→ **Work request**: Below is a set of records. Please retype every one exactly.

→ **Data section**:
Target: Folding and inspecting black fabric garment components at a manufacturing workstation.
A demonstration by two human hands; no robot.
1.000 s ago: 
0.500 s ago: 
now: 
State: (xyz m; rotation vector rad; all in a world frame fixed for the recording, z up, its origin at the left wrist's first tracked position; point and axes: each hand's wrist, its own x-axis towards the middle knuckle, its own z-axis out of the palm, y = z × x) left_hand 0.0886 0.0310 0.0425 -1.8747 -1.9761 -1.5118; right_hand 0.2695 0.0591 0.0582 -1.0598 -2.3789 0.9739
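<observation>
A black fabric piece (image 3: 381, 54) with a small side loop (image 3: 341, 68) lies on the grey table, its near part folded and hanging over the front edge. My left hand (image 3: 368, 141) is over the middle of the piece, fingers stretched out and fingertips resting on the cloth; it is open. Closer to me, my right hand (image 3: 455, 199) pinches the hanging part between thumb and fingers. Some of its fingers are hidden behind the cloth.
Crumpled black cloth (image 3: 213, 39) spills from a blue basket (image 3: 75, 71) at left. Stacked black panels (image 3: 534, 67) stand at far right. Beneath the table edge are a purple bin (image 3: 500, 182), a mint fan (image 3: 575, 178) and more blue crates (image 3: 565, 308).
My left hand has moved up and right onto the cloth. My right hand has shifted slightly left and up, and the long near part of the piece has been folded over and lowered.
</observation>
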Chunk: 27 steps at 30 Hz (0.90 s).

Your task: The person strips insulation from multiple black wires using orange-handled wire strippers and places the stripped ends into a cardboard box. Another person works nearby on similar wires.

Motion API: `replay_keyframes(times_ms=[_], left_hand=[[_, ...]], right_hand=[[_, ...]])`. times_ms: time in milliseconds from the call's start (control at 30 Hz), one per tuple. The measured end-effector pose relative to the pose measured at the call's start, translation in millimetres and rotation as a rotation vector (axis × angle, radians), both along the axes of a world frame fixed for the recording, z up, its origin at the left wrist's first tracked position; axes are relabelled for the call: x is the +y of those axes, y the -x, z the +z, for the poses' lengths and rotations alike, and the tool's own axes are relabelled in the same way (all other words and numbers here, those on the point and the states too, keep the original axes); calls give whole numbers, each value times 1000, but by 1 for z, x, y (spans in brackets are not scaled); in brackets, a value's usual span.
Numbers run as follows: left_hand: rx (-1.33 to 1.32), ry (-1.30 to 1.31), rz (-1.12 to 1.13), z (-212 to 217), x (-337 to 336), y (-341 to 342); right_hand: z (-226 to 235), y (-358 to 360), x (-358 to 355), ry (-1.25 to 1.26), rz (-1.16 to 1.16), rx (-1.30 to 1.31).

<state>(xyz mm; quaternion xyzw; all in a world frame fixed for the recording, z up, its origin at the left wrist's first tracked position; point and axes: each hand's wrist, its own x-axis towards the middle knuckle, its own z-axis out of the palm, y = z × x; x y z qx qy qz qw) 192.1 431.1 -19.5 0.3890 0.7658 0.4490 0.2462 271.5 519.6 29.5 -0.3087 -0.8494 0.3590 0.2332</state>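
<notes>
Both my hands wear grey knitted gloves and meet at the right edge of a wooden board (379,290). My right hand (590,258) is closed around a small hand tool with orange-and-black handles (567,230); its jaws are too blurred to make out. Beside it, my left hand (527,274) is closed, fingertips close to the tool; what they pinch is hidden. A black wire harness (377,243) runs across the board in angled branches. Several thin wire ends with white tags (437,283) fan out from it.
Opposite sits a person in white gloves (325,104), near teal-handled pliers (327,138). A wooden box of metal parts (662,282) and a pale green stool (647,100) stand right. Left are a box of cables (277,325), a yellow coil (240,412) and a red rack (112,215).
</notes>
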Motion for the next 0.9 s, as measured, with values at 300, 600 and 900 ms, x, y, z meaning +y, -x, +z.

→ **Solution for this exercise**:
Target: Folding and inspecting black fabric garment components at a manufacturing workstation.
A demonstration by two human hands; no robot.
1.000 s ago: 
0.500 s ago: 
now: 
State: (xyz m; rotation vector rad; all in a world frame fixed for the recording, z up, its origin at the left wrist's first tracked position; point and axes: each hand's wrist, its own x-axis towards the middle knuckle, its own z-axis out of the palm, y = z × x) left_hand 0.0886 0.0310 0.0425 -1.8747 -1.9761 -1.5118; right_hand 0.2695 0.0591 0.0582 -1.0598 -2.3789 0.9739
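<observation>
A black fabric piece (image 3: 381, 54) with a small side loop (image 3: 341, 68) lies on the grey table, its near part folded and hanging over the front edge. My left hand (image 3: 368, 141) is over the middle of the piece, fingers stretched out and fingertips resting on the cloth; it is open. Closer to me, my right hand (image 3: 455, 199) pinches the hanging part between thumb and fingers. Some of its fingers are hidden behind the cloth.
Crumpled black cloth (image 3: 213, 39) spills from a blue basket (image 3: 75, 71) at left. Stacked black panels (image 3: 534, 67) stand at far right. Beneath the table edge are a purple bin (image 3: 500, 182), a mint fan (image 3: 575, 178) and more blue crates (image 3: 565, 308).
My left hand has moved up and right onto the cloth. My right hand has shifted slightly left and up, and the long near part of the piece has been folded over and lowered.
</observation>
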Chunk: 27 steps at 30 Hz (0.90 s).

Your task: The person strips insulation from multiple black wires using orange-handled wire strippers and places the stripped ends into a cardboard box. Another person works nearby on similar wires.

Motion API: `replay_keyframes(times_ms=[_], left_hand=[[_, ...]], right_hand=[[_, ...]])`. times_ms: time in milliseconds from the call's start (control at 30 Hz), one per tuple. The measured end-effector pose relative to the pose measured at the call's start, translation in millimetres and rotation as a rotation vector (axis × angle, radians), both along the axes of a world frame fixed for the recording, z up, its origin at the left wrist's first tracked position; axes are relabelled for the call: x is the +y of those axes, y the -x, z the +z, for the poses' lengths and rotations alike, and the tool's own axes are relabelled in the same way (all other words and numbers here, those on the point and the states too, keep the original axes); calls give whole numbers, each value times 1000, but by 1 for z, x, y (spans in brackets are not scaled); in brackets, a value's usual span.
Numbers run as follows: left_hand: rx (-1.33 to 1.32), ry (-1.30 to 1.31), rz (-1.12 to 1.13), z (-212 to 217), x (-337 to 336), y (-341 to 342); right_hand: z (-226 to 235), y (-358 to 360), x (-358 to 355), ry (-1.25 to 1.26), rz (-1.16 to 1.16), rx (-1.30 to 1.31).

<state>(xyz mm; quaternion xyzw; all in a world frame fixed for the recording, z up, its origin at the left wrist's first tracked position; point and axes: each hand's wrist, its own x-axis towards the middle knuckle, its own z-axis out of the palm, y = z × x; x y z qx qy qz qw) 192.1 431.1 -19.5 0.3890 0.7658 0.4490 0.2462 271.5 519.6 29.5 -0.3087 -0.8494 0.3590 0.2332</state>
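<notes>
Both my hands wear grey knitted gloves and meet at the right edge of a wooden board (379,290). My right hand (590,258) is closed around a small hand tool with orange-and-black handles (567,230); its jaws are too blurred to make out. Beside it, my left hand (527,274) is closed, fingertips close to the tool; what they pinch is hidden. A black wire harness (377,243) runs across the board in angled branches. Several thin wire ends with white tags (437,283) fan out from it.
Opposite sits a person in white gloves (325,104), near teal-handled pliers (327,138). A wooden box of metal parts (662,282) and a pale green stool (647,100) stand right. Left are a box of cables (277,325), a yellow coil (240,412) and a red rack (112,215).
</notes>
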Motion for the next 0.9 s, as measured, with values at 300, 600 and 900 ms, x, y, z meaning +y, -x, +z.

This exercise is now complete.